::: Collected material :::

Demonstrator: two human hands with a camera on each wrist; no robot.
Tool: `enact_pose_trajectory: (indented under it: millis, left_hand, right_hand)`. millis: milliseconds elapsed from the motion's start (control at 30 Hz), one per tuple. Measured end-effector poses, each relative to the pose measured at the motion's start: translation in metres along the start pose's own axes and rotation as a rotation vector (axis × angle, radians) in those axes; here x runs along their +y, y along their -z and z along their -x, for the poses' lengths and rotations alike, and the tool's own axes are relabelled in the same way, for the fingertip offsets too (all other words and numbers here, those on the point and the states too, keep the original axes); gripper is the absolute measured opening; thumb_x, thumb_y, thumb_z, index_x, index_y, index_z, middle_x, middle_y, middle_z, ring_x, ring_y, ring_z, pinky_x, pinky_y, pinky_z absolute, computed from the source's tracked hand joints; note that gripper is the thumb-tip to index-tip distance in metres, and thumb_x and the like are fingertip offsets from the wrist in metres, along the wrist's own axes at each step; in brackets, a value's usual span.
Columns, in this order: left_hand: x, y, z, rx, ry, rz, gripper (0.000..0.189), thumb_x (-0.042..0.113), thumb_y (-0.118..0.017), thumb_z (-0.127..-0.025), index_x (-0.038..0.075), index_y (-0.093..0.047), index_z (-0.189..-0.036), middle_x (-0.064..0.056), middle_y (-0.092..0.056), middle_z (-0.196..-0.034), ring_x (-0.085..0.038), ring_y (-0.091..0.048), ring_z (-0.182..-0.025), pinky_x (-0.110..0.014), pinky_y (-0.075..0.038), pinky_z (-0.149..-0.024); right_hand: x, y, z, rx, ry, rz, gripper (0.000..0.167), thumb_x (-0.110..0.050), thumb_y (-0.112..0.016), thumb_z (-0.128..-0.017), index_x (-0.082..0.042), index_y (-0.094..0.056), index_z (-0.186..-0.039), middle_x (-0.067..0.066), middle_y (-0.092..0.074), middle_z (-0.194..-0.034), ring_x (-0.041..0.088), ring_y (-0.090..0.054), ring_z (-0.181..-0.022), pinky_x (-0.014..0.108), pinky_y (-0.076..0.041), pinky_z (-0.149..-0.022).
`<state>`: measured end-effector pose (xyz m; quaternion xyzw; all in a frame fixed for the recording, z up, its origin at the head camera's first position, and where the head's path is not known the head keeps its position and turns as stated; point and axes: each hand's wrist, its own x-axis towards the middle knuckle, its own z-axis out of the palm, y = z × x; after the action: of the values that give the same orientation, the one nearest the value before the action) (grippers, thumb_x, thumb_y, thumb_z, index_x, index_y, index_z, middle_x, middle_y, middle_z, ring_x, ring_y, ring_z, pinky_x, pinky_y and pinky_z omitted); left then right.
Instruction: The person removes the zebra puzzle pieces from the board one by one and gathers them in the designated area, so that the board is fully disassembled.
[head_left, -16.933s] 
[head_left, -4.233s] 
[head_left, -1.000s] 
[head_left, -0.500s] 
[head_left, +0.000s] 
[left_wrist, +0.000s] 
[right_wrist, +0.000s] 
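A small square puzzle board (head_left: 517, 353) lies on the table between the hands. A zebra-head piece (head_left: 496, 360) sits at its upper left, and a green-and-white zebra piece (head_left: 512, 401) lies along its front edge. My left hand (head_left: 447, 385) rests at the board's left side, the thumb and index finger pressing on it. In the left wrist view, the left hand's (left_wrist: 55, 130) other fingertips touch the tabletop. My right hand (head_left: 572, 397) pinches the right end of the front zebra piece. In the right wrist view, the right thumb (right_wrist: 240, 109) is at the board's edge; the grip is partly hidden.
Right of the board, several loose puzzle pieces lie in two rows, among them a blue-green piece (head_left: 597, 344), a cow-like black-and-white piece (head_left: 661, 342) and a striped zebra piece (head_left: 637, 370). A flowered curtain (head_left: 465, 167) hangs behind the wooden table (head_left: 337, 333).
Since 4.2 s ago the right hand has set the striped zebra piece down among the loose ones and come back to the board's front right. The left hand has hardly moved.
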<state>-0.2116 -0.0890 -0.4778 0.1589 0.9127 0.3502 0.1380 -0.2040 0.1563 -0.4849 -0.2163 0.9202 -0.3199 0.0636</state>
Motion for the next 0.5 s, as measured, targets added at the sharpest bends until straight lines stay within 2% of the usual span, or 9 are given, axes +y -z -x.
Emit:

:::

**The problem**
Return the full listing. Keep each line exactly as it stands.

**Answer box**
Demonstrator: two human hands with a camera on each wrist; no robot.
Tool: `enact_pose_trajectory: (indented under it: millis, left_hand, right_hand)`. millis: milliseconds elapsed from the motion's start (control at 30 Hz), one per tuple. Measured end-effector poses, each relative to the pose measured at the motion's start: translation in metres along the start pose's own axes and rotation as a rotation vector (axis × angle, radians) in those axes; here x runs along their +y, y along their -z and z along their -x, for the poses' lengths and rotations alike, and the tool's own axes are relabelled in the same way, for the fingertip offsets too (all other words and numbers here, those on the point and the states too, keep the original axes); gripper is the absolute measured opening; thumb_x, thumb_y, thumb_z, index_x, index_y, index_z, middle_x, middle_y, middle_z, ring_x, ring_y, ring_z, pinky_x, pinky_y, pinky_z absolute, computed from the source's tracked hand joints; note that gripper is the thumb-tip to index-tip distance in metres, and thumb_x and the like are fingertip offsets from the wrist in metres, along the wrist's own axes at each step; in brackets, a value's usual span.
Columns, in this order: left_hand: x, y, z, rx, ry, rz, gripper (0.000..0.189), thumb_x (-0.042..0.113), thumb_y (-0.118..0.017), thumb_z (-0.127..-0.025), index_x (-0.038..0.075), index_y (-0.093..0.047), index_z (-0.189..-0.036), middle_x (-0.064..0.056), middle_y (-0.092..0.056), middle_z (-0.196..-0.034), ring_x (-0.085..0.038), ring_y (-0.091..0.048), ring_z (-0.182..-0.025), pinky_x (-0.110..0.014), pinky_y (-0.075..0.038), pinky_z (-0.149..-0.024); right_hand: x, y, z, rx, ry, rz, gripper (0.000..0.167), thumb_x (-0.110..0.050), thumb_y (-0.112..0.016), thumb_z (-0.128..-0.017), index_x (-0.082..0.042), index_y (-0.094..0.056), index_z (-0.186..-0.039), middle_x (-0.067..0.066), middle_y (-0.092..0.074), middle_z (-0.194..-0.034), ring_x (-0.041..0.088), ring_y (-0.090..0.054), ring_z (-0.181..-0.022), pinky_x (-0.014..0.108), pinky_y (-0.076..0.041), pinky_z (-0.149..-0.022).
`<state>`: measured end-effector pose (xyz m; quaternion xyzw; all in a frame fixed for the recording, z up, its origin at the head camera's first position, and where the head's path is not known the head keeps its position and turns as stated; point and axes: each hand's wrist, its own x-axis towards the middle knuckle, its own z-axis out of the palm, y = z × x; after the action: of the values that give the same orientation, the one nearest the value before the action) (grippers, thumb_x, thumb_y, thumb_z, index_x, index_y, index_z, middle_x, middle_y, middle_z, ring_x, ring_y, ring_z, pinky_x, pinky_y and pinky_z omitted); left then right.
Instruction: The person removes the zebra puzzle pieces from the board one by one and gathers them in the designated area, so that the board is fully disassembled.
[head_left, -16.933s] 
[head_left, -4.233s] 
[head_left, -1.000s] 
[head_left, -0.500s] 
[head_left, +0.000s] 
[left_wrist, +0.000s] 
[right_wrist, +0.000s] 
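A small square puzzle board (head_left: 517, 353) lies on the table between the hands. A zebra-head piece (head_left: 496, 360) sits at its upper left, and a green-and-white zebra piece (head_left: 512, 401) lies along its front edge. My left hand (head_left: 447, 385) rests at the board's left side, the thumb and index finger pressing on it. In the left wrist view, the left hand's (left_wrist: 55, 130) other fingertips touch the tabletop. My right hand (head_left: 572, 397) pinches the right end of the front zebra piece. In the right wrist view, the right thumb (right_wrist: 240, 109) is at the board's edge; the grip is partly hidden.
Right of the board, several loose puzzle pieces lie in two rows, among them a blue-green piece (head_left: 597, 344), a cow-like black-and-white piece (head_left: 661, 342) and a striped zebra piece (head_left: 637, 370). A flowered curtain (head_left: 465, 167) hangs behind the wooden table (head_left: 337, 333).
Since 4.2 s ago the right hand has set the striped zebra piece down among the loose ones and come back to the board's front right. The left hand has hardly moved.
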<state>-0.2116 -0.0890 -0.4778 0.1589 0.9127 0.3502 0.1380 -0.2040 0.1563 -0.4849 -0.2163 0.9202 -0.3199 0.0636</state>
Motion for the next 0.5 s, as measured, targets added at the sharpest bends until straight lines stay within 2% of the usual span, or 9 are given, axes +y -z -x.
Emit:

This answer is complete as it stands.